Because the jury convicted defendant, we review the evidence in the light most favorable to the state. State v. Barone, 329 Or. 210, 212, 986 P.2d 5 (1999), cert. den., 528 U.S. 1086, 120 S.Ct. 813, 145 L.Ed.2d 685 (2000). We first recite the facts necessary to determine the issue before us and later describe them in greater detail as needed to address the parties' legal arguments.
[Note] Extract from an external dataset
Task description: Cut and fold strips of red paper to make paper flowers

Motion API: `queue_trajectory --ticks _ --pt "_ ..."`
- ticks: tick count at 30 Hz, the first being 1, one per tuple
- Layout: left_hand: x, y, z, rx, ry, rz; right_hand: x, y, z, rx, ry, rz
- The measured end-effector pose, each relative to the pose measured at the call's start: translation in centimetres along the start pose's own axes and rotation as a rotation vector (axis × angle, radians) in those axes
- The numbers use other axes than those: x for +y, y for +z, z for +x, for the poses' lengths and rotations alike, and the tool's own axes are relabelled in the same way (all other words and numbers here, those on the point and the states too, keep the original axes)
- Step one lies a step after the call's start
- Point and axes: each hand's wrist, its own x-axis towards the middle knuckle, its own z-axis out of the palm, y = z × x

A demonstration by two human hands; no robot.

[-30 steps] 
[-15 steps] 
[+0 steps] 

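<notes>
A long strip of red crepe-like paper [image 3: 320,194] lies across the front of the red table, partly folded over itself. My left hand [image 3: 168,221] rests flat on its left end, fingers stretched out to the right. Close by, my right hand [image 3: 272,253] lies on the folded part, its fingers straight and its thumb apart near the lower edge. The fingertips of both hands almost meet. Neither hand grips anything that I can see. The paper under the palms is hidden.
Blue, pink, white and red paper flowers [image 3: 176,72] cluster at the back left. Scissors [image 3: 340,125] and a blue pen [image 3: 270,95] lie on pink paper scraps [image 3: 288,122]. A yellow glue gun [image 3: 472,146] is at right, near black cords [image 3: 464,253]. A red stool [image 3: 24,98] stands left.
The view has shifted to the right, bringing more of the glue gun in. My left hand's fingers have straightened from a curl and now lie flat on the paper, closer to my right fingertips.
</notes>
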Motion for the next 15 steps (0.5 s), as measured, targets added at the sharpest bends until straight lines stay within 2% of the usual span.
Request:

On September 21, 1986, defendant's wife, Cheryl Keeton Cunningham (the victim), was found beaten to death in her van on Highway 26, near Portland. She had died sometime between 8:00 p.m. and 8:30 p.m. The relationship between the victim and defendant had grown increasingly rancorous in the months leading up to the victim's murder. In February 1986, the victim had filed for divorce, and the divorce trial was to begin in early October. Both parties had sought custody of their three sons, and, pending the divorce proceeding, the victim and defendant had shared custody of the children. The victim had decided to seek sole custody of the children following a bitter public argument with defendant over which school one of the children should attend. Under the visitation schedule, defendant had custody of the children from 7:00 p.m. Friday nights to 7:00 p.m. Sunday nights.

On Friday, September 19, 1986, defendant had picked the children up from the victim's house. Defendant was angry at the victim and accused her of having lied during depositions taken during the previous week in preparation for the impending divorce trial. On Saturday, September 20, defendant took the children to a soccer game in which the oldest son was playing. The victim also attended the game, but defendant, upon seeing her there, became upset and took the children to the other side of the field to prevent them from speaking to her. That action upset the victim, who told a friend at the game that defendant did not want her there and that he had threatened her.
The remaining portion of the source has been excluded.